Examine each line of the data, and copy the ones containing "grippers".
+--
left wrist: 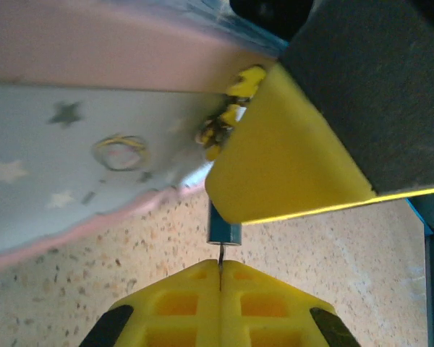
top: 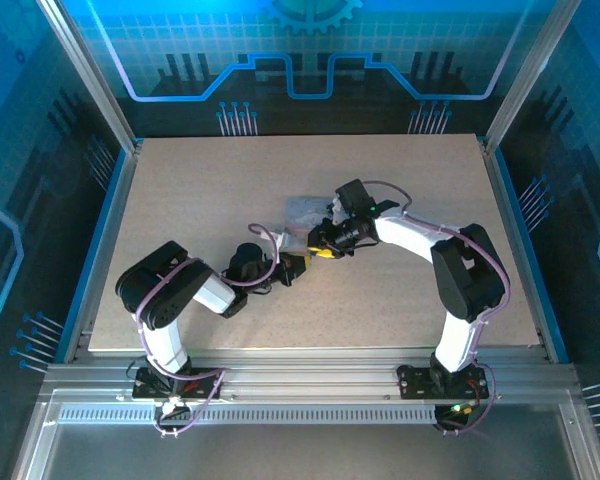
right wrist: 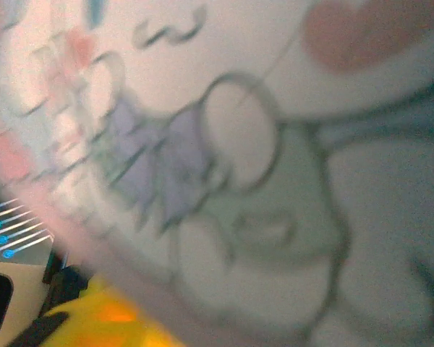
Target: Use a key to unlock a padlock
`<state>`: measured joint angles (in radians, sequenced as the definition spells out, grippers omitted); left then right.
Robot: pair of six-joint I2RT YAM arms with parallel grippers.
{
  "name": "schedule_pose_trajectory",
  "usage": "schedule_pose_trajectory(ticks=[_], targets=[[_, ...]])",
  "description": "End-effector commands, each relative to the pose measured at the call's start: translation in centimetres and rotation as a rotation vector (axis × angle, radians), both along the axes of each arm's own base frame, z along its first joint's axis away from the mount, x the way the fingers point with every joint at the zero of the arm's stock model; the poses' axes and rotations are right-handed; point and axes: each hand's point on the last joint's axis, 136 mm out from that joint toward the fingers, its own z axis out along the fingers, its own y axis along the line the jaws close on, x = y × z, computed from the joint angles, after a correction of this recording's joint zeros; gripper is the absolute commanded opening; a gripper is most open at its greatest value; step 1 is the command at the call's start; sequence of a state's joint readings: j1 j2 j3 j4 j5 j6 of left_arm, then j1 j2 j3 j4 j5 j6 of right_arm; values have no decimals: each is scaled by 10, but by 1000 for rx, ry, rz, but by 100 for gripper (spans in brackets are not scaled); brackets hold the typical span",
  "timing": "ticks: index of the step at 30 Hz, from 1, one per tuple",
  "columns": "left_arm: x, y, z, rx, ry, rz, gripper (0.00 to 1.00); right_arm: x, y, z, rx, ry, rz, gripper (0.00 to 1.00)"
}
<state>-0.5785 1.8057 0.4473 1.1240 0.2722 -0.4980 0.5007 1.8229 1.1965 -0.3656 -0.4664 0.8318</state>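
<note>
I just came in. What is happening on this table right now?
The two arms meet in the middle of the table, beside a pale tin with stars. The left gripper is shut on the thin key, whose tip reaches the bottom of the small blue padlock. A yellow finger of the right gripper covers the padlock's upper part and seems to steady it, but its grip is hidden.

Small bluish padlock upright; thin grey key below, tip touching padlock's lower end.
</note>
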Motion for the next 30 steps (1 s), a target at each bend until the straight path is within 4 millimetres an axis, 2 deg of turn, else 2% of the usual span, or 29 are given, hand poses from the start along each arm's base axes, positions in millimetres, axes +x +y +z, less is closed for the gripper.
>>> schedule_pose_trajectory(ticks=[1,3,5,12,17,18,30], targets=[[0,-4,1,7,32,-3,0,-1,-4,-4,-21,-19,-37,47],[-1,-6,0,5,47,-8,0,-2,-6,-2,-20,-35,-55,57],[-1,-5,0,-1,58,-5,0,-2,-9,0,-16,-51,-80,61],[-5,-6,4,-10,105,-12,0,-6,-16,1,29,-69,-186,66],[-10,-9,6,-1,121,-20,0,-10,-15,5,77,-83,-242,66],[-10,-10,7,-1,124,-21,0,-18,-18,-4,67,-65,-253,66],[-16,-13,11,2,139,-26,0,-31,-7,-17,119,-8,-319,63]])
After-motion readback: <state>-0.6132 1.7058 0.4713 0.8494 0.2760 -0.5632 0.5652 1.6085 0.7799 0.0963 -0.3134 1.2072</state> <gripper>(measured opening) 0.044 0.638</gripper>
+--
Response to this exercise
`<state>`: measured joint angles (in radians, sequenced as the definition spells out, grippers omitted); left then right.
Robot: pair of six-joint I2RT YAM arms with parallel grippers.

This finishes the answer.